## GIVEN DATA
'''

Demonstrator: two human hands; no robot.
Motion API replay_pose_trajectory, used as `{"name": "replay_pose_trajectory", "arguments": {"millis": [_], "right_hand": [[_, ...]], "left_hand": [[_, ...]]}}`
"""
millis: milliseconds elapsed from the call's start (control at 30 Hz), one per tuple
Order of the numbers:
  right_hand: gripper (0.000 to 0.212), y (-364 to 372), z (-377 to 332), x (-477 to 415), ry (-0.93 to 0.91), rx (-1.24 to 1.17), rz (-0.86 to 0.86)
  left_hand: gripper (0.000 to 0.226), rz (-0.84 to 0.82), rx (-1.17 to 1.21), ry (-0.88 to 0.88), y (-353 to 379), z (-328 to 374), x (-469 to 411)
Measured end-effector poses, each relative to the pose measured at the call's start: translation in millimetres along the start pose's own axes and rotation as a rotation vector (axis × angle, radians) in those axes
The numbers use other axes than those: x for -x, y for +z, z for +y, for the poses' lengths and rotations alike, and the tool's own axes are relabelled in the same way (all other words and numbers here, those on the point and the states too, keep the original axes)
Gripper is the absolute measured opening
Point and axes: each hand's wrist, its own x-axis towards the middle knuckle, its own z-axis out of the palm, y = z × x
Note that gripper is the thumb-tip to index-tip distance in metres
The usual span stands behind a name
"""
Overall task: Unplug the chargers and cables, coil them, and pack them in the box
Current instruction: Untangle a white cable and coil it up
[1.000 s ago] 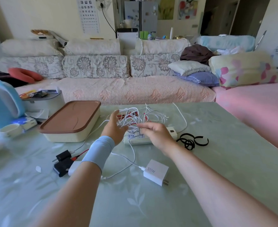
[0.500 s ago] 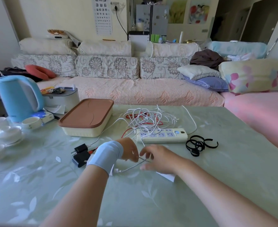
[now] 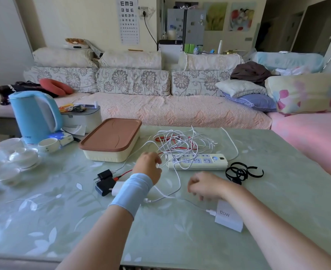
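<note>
A white power strip lies mid-table with a tangle of white and red cables behind it. My left hand, with a blue wristband, pinches a white cable at the strip's left end. That cable loops down towards the white 120W charger. My right hand hovers just above that charger, blurred, its fingers curled with nothing visible in them. Two black chargers and a small white one lie left of my left wrist. The cream box with a brown lid stands closed, behind and to the left.
Black strap ties lie right of the strip. A blue kettle, a cup, white dishes and a grey-topped container crowd the table's left side. A sofa runs behind the table.
My left hand has moved up from the near cable to the strip's left end. My right hand has lifted off the 120W charger, which now shows. The view has shifted.
</note>
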Motion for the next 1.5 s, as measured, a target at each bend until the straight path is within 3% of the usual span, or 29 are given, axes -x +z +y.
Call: {"name": "replay_pose_trajectory", "arguments": {"millis": [100,167,300,400,500,600,667,733,800,900,967,1033,1133,1233,1300,1400,1500], "right_hand": [[0.012,-2.4,-4.5,-18.3,-0.093,-0.018,0.497],[0.029,-4.6,-10.2,-30.1,-0.115,-0.121,0.662],[0.053,-8.2,-12.5,-59.9,-0.08,-0.247,0.653],[0.058,-2.1,-11.9,-71.3,-0.177,-0.128,0.71],[0.075,-1.1,-17.2,-73.0,-0.34,-0.093,0.771],[0.091,-3.6,-24.7,-68.1,-0.483,0.033,0.724],[0.076,-5.0,-27.8,-65.6,-0.508,0.165,0.688],[0.052,-6.6,-30.0,-61.1,-0.518,0.238,0.716],[0.041,-8.9,-32.4,-53.3,-0.544,0.247,0.756],[0.029,-15.0,-32.5,-43.6,-0.576,0.019,0.76],[0.021,-19.5,-30.5,-39.4,-0.48,-0.11,0.632],[0.04,-19.7,-27.5,-35.2,-0.406,-0.052,0.49],[0.066,-15.5,-25.8,-31.7,-0.327,0.045,0.351],[0.058,-14.7,-30.2,-26.2,-0.363,-0.049,0.249],[0.05,-16.2,-34.9,-23.0,-0.412,-0.21,0.128],[0.036,-18.2,-48.0,-13.1,-0.478,-0.452,0.025],[0.021,-21.7,-65.3,-2.7,-0.544,-0.487,0.098]], "left_hand": [[0.045,-0.044,0.069,-0.219,6.4,-5.2,-15.0],[0.054,-0.095,0.084,-0.279,12.2,-4.1,-23.8],[0.049,-0.223,0.176,-0.32,25.9,-1.3,-42.2],[0.008,-0.279,0.475,-0.372,26.9,1.9,-53.5],[0.016,-0.295,0.513,-0.336,20.0,2.9,-60.0],[0.016,-0.468,0.784,-0.377,14.0,13.3,-51.4],[0.013,-0.513,0.852,-0.409,13.1,17.3,-45.8],[0.018,-0.496,0.792,-0.41,7.9,21.0,-42.0],[0.025,-0.442,0.584,-0.294,-4.5,23.1,-37.7],[0.032,-0.292,0.499,-0.09,-18.0,22.8,-32.0],[0.034,-0.157,0.629,-0.039,-26.3,21.3,-29.2],[0.036,-0.111,0.881,-0.043,-36.1,19.0,-26.4],[0.035,-0.288,1.213,-0.001,-48.0,13.6,-16.5],[0.032,-0.509,1.382,0.046,-56.1,6.9,-8.4],[0.029,-0.493,1.489,0.034,-64.8,4.8,-6.4],[0.042,-0.365,1.398,0.05,-72.6,1.4,-6.9],[0.035,-0.422,1.134,0.052,-68.8,7.7,-3.1]]}}
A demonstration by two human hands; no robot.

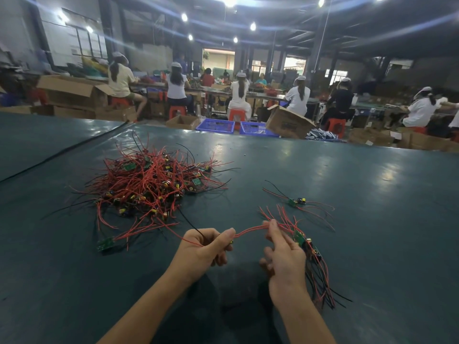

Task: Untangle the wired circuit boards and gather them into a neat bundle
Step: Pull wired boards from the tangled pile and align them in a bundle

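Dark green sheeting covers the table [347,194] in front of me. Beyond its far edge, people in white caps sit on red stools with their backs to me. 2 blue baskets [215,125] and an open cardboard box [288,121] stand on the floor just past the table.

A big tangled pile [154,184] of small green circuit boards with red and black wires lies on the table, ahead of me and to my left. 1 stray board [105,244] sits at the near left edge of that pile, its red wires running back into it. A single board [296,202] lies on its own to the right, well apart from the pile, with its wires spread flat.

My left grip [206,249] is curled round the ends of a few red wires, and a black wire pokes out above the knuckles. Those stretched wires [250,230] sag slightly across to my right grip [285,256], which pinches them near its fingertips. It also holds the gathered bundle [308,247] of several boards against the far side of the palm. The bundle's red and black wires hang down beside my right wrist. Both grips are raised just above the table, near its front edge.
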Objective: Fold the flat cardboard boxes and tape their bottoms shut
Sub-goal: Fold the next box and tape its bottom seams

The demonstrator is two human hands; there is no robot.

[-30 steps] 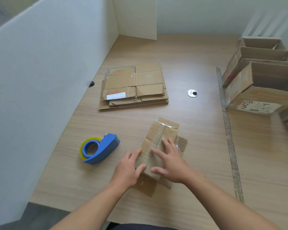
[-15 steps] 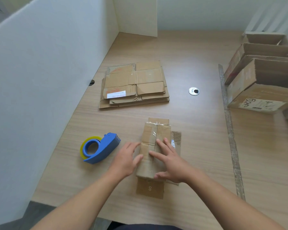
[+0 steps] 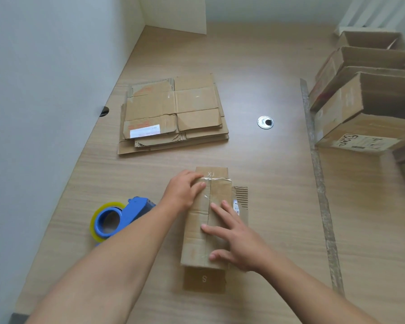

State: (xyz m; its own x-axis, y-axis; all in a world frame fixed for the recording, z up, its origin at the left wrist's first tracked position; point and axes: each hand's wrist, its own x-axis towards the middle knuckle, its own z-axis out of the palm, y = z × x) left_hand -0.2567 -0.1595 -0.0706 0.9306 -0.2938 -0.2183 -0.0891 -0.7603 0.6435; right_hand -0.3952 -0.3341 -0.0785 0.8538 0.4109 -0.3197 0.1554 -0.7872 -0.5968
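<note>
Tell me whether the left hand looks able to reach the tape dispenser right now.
Probably yes: the tape dispenser lies on the table close beside the left hand, nothing between them.

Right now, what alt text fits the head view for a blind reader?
A left hand and a right hand press on a folded cardboard box on a table, the left at its taped far end. A blue tape dispenser lies left of it; flat boxes are stacked beyond, open boxes stand at right.

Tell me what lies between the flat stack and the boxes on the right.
Head view: a round grommet on the table between the stack and the boxes, plus a grey strip beside the boxes.
</note>
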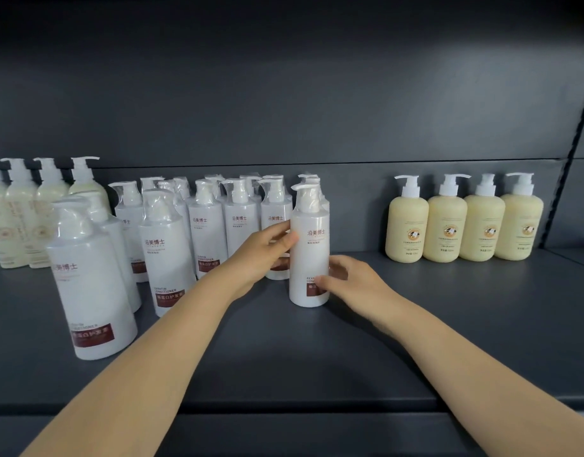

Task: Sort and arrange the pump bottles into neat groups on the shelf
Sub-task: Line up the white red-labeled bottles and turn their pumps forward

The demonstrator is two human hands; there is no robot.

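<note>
A white pump bottle [308, 255] with a dark red label stands upright on the grey shelf [284, 351], in front of the right end of a cluster of several like white bottles [206, 225]. My left hand [262, 250] grips its left side at mid height. My right hand [346, 280] wraps its lower right side, thumb over the label. Three more white bottles [91, 278] stand loosely forward at the left. Several pale yellow bottles [463, 224] form a neat row at the back right.
Several cream bottles [23, 212] stand at the far back left against the dark back panel [284, 94]. The shelf's front edge [284, 409] runs below my forearms. A vertical upright [571, 153] bounds the shelf on the right.
</note>
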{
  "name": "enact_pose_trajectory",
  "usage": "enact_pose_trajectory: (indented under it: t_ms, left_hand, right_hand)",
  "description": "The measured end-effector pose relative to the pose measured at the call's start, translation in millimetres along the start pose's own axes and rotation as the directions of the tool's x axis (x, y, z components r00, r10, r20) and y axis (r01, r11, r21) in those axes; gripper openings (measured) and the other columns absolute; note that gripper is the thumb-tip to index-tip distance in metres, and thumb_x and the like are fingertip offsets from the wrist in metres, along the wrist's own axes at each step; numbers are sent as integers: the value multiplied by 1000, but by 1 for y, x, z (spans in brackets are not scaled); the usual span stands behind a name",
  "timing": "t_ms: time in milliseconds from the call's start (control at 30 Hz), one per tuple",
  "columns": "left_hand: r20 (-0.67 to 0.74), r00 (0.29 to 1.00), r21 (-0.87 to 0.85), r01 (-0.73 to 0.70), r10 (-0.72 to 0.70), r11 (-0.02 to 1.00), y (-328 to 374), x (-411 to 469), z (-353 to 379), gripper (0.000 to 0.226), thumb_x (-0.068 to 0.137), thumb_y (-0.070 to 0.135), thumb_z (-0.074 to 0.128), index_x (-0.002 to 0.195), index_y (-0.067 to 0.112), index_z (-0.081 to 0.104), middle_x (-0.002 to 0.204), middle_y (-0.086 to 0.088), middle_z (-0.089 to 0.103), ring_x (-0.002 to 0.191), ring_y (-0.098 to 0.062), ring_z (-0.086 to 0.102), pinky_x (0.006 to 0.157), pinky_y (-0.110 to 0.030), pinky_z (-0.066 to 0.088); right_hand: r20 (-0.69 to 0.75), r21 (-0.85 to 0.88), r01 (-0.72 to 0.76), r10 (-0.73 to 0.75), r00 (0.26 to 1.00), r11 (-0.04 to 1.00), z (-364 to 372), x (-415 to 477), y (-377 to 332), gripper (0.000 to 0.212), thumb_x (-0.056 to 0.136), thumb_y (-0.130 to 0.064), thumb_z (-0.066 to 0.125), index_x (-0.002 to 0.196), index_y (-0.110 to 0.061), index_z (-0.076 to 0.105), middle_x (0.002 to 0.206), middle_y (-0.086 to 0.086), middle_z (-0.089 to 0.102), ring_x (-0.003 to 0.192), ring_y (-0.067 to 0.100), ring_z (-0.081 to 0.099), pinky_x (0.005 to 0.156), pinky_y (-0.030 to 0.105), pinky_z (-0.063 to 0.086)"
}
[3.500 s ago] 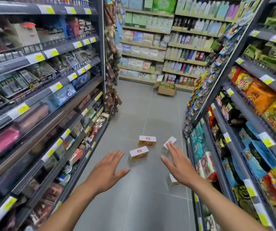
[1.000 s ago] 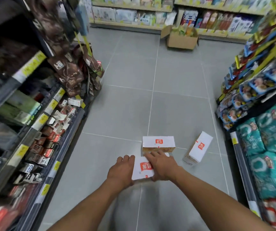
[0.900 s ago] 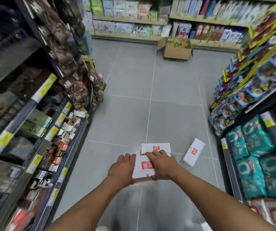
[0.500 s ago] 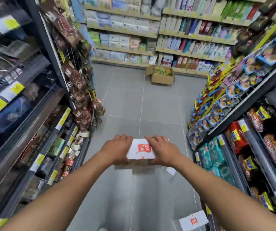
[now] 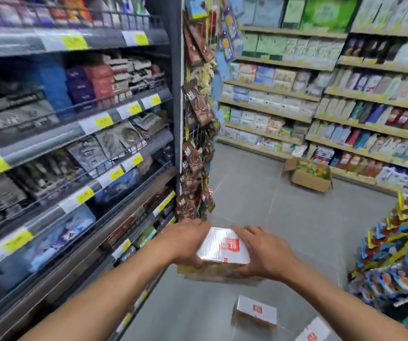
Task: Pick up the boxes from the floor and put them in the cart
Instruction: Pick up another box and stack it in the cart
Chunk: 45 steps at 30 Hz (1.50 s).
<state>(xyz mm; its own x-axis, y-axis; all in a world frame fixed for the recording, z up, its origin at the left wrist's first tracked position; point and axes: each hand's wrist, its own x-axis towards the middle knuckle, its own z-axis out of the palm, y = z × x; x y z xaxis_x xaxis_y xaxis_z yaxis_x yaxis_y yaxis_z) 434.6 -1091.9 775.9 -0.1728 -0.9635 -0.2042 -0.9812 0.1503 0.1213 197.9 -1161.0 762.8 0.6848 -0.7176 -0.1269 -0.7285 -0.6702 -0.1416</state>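
Held box: a white box (image 5: 223, 247) with a red mark on its top was up off the floor (image 5: 284, 217), carried between the two grips.
Left grip: the left grip (image 5: 188, 242) grasped the box's left end, its fingers curled over the far edge.
Right grip: the right grip (image 5: 264, 254) clasped the right end in the same way.
Beneath it: a brownish-yellow band showed under the white top. It was too blurred for me to tell whether that was the box's own side or another box.
On the floor: a second box (image 5: 254, 313) lay below the arms, and a third box (image 5: 312, 334) lay near it at the bottom edge.
Cart: I could not see it anywhere.
Handling: it looked like light, stiff card with a glossy top. I judged it would dent at the corners if squeezed and might slide against bare palms.
Where to hold: by the two short ends, palms flat and fingertips hooked under the lower edge.
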Motion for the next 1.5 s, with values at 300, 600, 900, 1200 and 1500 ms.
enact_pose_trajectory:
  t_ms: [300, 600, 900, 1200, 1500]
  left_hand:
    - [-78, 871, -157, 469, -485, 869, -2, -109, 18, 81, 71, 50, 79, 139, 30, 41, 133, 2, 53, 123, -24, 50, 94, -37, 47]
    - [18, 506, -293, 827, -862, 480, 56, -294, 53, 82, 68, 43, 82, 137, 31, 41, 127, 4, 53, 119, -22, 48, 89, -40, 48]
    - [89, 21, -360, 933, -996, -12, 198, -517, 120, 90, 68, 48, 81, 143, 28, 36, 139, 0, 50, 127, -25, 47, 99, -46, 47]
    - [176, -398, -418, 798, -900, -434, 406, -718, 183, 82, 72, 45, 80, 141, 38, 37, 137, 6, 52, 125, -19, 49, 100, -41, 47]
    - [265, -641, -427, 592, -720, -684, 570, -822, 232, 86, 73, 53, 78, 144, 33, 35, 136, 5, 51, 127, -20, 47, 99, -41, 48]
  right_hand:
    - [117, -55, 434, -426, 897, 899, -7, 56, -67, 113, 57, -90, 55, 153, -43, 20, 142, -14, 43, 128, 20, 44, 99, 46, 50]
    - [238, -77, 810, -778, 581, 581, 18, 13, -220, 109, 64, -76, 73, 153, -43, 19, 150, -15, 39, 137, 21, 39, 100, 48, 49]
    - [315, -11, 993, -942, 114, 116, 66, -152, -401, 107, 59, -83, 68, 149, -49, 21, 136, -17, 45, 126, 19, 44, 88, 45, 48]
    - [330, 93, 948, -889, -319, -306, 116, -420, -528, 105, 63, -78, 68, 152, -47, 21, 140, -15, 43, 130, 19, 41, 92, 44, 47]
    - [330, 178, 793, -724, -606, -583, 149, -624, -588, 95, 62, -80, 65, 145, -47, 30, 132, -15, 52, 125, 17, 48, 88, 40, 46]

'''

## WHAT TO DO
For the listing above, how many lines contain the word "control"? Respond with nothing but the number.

## ANSWER TO THIS PROBLEM
2